Below are records; report the number of lines in them that include the word "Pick", with no other text.
━━━ Given records ━━━
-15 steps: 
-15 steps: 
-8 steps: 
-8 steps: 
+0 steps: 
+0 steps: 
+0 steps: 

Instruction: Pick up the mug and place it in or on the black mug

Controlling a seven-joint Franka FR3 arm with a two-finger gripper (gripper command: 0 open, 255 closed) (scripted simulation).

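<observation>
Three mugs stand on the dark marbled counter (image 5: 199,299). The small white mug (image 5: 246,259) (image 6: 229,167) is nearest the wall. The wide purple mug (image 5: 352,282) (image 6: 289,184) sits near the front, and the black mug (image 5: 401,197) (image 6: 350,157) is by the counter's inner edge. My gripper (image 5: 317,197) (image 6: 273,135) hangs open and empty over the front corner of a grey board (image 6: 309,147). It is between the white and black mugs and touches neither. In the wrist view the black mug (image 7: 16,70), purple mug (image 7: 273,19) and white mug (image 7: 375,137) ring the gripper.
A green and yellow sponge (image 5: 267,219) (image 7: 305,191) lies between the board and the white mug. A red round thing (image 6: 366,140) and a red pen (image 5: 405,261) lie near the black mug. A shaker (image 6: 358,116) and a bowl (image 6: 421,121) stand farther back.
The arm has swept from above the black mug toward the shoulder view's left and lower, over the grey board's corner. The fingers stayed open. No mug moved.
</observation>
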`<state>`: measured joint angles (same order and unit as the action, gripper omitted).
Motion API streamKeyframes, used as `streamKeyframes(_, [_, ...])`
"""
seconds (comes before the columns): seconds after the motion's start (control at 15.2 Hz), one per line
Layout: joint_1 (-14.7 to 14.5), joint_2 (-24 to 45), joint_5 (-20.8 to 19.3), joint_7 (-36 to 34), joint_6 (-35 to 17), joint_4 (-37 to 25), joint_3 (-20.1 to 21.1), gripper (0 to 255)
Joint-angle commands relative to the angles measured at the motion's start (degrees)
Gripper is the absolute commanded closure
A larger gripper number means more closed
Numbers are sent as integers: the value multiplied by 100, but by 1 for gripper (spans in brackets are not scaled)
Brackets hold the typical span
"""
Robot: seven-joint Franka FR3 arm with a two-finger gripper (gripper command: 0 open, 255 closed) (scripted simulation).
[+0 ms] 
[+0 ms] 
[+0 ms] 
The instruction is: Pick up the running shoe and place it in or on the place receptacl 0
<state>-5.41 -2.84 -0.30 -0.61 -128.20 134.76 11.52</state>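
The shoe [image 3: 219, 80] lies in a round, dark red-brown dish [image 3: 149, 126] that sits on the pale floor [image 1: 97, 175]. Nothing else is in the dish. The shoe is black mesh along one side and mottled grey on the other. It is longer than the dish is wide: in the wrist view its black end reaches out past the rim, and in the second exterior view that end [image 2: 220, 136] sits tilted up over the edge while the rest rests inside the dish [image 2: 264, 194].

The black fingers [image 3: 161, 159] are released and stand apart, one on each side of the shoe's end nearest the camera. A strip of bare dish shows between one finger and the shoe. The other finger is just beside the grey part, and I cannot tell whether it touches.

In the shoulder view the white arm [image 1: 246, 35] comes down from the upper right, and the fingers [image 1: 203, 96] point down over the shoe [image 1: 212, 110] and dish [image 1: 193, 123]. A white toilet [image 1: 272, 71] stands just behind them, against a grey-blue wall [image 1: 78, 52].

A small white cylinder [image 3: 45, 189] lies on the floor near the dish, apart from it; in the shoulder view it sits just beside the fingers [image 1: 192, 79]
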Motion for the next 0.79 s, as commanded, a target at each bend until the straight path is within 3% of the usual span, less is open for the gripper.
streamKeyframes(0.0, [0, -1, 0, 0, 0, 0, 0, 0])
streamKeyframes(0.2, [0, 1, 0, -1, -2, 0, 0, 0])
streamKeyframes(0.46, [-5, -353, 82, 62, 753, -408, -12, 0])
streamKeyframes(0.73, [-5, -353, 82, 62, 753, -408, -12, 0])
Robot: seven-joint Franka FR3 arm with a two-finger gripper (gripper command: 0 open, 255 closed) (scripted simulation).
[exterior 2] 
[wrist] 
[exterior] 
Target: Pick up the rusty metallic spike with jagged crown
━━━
## Answer area:
3